Фамилия оказалась действительно известной.

— Я тотчас разогнала назойливый рой незваных помощников и взяла дела в свои руки. Никто особенно не мешал мне, потому что никто не верил, что я смогу справиться. А когда поверили, было уже поздно, и пришлось им вновь придвинуть к своему мраморному столу в совете директоров кресло моего мужа, в котором теперь восседаю я. Вот тебя упустила, не удержала, несмотря на любовь, а деньги — все прибрала!

— Ты всегда была очень практична! — заметил не без сарказма Фролов.
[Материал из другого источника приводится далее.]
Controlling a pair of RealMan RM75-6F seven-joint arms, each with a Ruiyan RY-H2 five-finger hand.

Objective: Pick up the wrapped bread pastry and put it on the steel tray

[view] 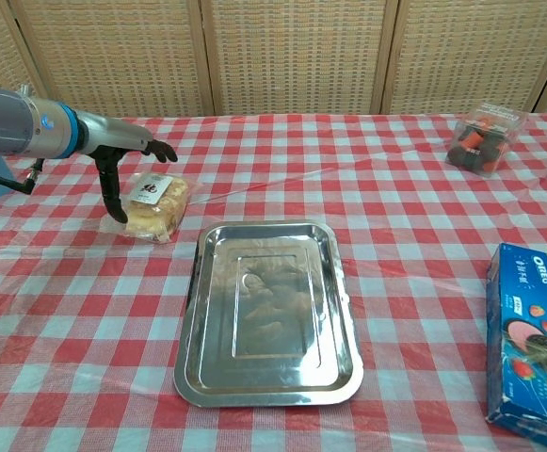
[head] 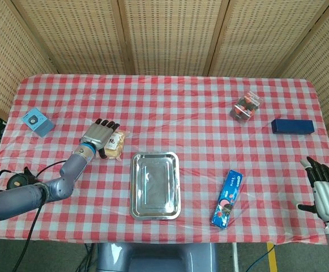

— Практичность — база творчества. Без денег творчество — невоплотимая идея. Представь, и у меня была такая. В химии, как ты и предвидел, я открытий не сделала. Но я увлеклась… — Валентина замолчала, прищурив глаза, — нет, не изготовлением ядов, как подумал ты, — пошутила она, — а парфюмерией. Изготовлением духов. Я училась этому Долго и упорно. Муж занимался своими делами, а я создавала ароматические композиции. Во Франции, в общей сложности, провела больше трех лет. Но без денег моя идея была всего лишь идеей. Муж денег мне принципиально не давал. Однако он, как ты уже понял, умер. Я заняла его место в бизнесе, но страсть к духам не прошла. И теперь у меня есть небольшой бутик в пассаже Елисаветинский. И есть грандиозная задумка. Я хочу создать линию духов под названием «Строфа». Да, затея безумная! Парфюмерным балом правит Франция. У нее огромная палитра солнечных, пряных, пьяных, цитрусовых ароматов бывших колоний, своих, — фиалковых, смородиновых, сиреневых, всевозможных свежестей морских и горных. У нее есть все, но нет снежного аромата необозримых просторов России. Нет «Сребристой мглы из-под подков»…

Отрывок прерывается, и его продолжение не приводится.